Une toute nouvelle assurance m'a emplie, difficile à maîtriser.

Dois-je mentir ici ? Et ne pas avouer que la fierté m'a étouffée ?

Que cette simple petite réussite, pourtant d'une banalité terrible, a suffi à faire enfler mon ego ? Dangereuse est cette sensation, si elle n'est pas maîtrisée.

Qui étais-je, moi ? Une simple externe, qui a réussi à faire un noeud. C'est tout.

Alors pourquoi ai-je adopté cette démarche traînante, tenant paresseusement les deux extrêmités de mon sthétoscope pendu autour de mon cou, symbole millénaire du médecin ?
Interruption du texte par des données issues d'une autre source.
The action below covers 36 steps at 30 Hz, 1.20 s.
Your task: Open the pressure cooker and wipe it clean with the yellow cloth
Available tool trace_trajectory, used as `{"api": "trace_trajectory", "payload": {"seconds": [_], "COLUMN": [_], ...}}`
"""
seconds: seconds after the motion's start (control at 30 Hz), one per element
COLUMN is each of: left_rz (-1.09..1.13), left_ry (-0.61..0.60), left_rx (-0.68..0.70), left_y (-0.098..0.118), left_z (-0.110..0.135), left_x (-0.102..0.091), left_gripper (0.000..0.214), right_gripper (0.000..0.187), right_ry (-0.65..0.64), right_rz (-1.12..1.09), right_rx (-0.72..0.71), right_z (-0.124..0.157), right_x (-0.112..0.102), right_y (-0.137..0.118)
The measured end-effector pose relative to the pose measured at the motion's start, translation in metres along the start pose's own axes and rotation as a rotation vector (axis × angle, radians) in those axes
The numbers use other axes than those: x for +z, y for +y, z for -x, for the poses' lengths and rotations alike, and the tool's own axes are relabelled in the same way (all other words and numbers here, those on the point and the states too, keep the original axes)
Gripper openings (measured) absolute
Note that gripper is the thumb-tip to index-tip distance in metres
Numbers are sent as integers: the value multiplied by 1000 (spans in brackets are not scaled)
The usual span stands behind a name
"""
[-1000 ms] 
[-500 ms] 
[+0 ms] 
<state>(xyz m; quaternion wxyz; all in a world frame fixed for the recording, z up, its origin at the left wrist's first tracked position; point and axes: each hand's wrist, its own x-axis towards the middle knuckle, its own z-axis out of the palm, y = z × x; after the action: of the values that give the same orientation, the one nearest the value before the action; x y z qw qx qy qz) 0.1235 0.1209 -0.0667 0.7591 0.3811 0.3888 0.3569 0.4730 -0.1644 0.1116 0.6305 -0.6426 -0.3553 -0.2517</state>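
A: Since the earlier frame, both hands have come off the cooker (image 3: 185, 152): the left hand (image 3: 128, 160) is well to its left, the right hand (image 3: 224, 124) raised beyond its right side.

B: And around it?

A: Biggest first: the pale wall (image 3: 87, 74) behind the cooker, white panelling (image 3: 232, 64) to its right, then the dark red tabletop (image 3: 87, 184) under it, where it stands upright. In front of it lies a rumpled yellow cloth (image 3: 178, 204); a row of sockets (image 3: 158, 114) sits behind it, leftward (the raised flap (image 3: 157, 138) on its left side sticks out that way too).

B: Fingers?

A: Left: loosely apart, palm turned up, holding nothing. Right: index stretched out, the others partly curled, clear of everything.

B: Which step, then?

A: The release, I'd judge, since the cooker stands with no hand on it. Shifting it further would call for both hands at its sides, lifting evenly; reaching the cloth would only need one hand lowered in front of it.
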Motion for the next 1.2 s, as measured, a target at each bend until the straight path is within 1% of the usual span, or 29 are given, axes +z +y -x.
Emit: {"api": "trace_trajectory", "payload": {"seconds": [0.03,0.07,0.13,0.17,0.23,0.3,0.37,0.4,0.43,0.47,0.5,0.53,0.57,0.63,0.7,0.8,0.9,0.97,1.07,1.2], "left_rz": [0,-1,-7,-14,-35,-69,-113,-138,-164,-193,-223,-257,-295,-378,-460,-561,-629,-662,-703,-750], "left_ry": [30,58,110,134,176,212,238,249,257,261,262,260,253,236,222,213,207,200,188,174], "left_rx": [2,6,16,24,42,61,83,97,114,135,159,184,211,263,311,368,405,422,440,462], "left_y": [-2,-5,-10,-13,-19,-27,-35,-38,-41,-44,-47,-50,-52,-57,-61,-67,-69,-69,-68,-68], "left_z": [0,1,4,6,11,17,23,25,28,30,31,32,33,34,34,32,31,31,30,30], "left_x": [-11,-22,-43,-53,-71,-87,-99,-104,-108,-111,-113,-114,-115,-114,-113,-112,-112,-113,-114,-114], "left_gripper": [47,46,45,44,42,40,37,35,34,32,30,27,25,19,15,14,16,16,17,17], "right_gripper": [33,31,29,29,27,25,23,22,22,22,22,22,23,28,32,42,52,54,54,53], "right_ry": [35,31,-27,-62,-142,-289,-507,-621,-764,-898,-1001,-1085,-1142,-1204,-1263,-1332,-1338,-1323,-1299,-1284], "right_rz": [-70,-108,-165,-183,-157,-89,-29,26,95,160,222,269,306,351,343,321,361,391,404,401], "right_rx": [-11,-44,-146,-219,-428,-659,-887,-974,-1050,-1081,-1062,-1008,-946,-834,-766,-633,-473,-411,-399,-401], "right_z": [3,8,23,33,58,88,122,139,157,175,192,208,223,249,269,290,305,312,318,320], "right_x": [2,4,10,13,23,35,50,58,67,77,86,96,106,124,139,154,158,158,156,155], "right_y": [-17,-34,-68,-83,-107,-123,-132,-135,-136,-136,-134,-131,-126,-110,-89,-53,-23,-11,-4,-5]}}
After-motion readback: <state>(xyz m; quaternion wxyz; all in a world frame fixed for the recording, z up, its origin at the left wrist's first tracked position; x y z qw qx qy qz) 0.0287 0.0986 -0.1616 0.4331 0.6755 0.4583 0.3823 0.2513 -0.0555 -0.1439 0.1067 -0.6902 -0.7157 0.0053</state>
Pourquoi ai-je préparé la table stérile négligemment, comme si je l'avais fait des milliers de fois, mimant une lassitude que seules les années de répétitions peuvent donner, alors que mon coeur allait exploser dans ma poitrine en anticipant les gestes à réaliser ?

Je ne sais pas. Je ne veux pas être comme ça. C'est exécrable, j'en suis bien consciente, et pourtant... J'ai bâti les fondations de mon estime de moi sur la médecine. C'est la seule chose qui compte à mes yeux. Alors, je suppose qu'un petit péché d'orgueil de temps en temps, tant qu'il n'est pas remarqué par les autres humains, si prompts à commenter, ce n'est pas si grave. Avec la gourmandise, je n'en suis qu'à deux sur sept, ce n'est pas si mal.

Enfin, je l'espère. J'espère qu'avec le temps, j'acquérerai enfin la conviction profonde et inébranlable que je ne suis que le vecteur de la guérison. Personne ne sait si un traitement fonctionnera sur un patient. On l'espère, c'est tout.

Alors j'espère.


Le reste de la nuit a été plutôt calme, malgré le fait qu'on ait mangé à 3h du matin, ça n'a pas entaché notre enthousiasme.

Enfin, vers 7h, alors que la fraîcheur des matins d'automne réveillait doucement l'hôpital, la fatigue est vraiment arrivée, sans pitié, paralysant les muscles de nos paupières, embrumissant nos cerveaux, alourdissant notre langue.

Avec des cernes aussi longues que larges, on a accueilli la relève, et quitté les Urgences pour enfin se cacher sous nos couvertures, oubliant dans un sommeil lourd et sans rêves, tous les tracas du monde.

Et pendant que d'autres célèbrent le jour le plus interminable de l'année... nous allons secrètement nous réjouir du retour d'une longue nuit.